My husband is given quite a bit of leeway. He’s not strictly an inventor any more so his work is more task based. He travels the world and fixes things so oil rigs don’t fail and ships don’t crash. His mangers have to have faith in him that he’s not wasting time and that his outcomes are the best for the customer and the company. The managers don’t know how to fix the equipment and have it successfully integrated with the masses of other equipment based on the rigs and ships, and neither to the captains or the drilling companies. Before he leaves a job, he has to provide a report to satisfy the company he works for and the ship’s captain or rig management and he has to show that the equipment now works… or what has to be done as far as replacement and upgrades go and a time and plan schedule for that.

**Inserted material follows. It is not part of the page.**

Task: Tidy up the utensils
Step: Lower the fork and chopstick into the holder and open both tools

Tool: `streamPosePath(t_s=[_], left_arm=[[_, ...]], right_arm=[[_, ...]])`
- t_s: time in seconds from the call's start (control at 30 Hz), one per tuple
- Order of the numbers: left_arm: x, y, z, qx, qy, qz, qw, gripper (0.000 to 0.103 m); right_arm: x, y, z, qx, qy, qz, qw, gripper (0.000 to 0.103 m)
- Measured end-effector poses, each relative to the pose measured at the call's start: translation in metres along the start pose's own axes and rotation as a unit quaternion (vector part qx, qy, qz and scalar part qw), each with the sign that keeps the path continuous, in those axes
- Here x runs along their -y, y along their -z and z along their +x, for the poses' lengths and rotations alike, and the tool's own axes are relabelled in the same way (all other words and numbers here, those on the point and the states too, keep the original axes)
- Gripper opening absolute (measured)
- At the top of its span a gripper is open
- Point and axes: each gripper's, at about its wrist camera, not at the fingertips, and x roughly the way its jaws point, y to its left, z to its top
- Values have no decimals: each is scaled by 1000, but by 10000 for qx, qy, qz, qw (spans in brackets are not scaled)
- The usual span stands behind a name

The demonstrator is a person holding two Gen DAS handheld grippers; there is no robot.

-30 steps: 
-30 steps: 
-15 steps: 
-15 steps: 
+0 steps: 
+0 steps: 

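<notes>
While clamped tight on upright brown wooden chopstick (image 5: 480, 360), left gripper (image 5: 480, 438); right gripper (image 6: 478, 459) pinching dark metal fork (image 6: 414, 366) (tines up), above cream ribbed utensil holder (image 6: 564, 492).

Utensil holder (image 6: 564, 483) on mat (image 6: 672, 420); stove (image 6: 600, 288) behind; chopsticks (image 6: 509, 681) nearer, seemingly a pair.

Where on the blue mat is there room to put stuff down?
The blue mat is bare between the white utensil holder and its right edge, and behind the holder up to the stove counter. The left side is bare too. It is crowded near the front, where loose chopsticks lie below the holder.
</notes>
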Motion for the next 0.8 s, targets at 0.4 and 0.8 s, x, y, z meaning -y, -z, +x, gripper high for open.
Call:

He hates reports, but he has gotten good at them. He’s also had to become more patient at explaining things and liaising with people who have no clue or become very controlling and rude. He has to manage this in several languages, many of which his managers don’t speak.

They do give him some leeway, as I said. Because of the travelling he does, he can add a day here or there and play tourist, or he’ll end up playing tourist while he waits for a part or a key person to arrive or some key work to be finished. As long as he gets the job done and doesn’t add several days of sitting on his arse with lodging and expenses for no reason, they leave him to it.

The people who control the money strings will certainly have a handle on what they expect, you can be sure of that. They want their pound of flesh.

blueiiznh's avatar

Like any other worker. They are a part of a much bigger thing.
Just because you aer empowered or entrusted to do things at a higher level does not mean you are monitored more or less.
If anyone does not perform as the task or job requires, it is noticed. As others have listed here, deadlines, periodic meetings, observed progress on tasks, feedback, the keystroke monitor on your PC, if something blows up, the little camera in the corner, etc…...
Most organizations work on the core principal that people are doing their job and that peers and supervisors and team will notice if they are not.
There are plenty of ways to monitor poor performers once a person is suspect of such.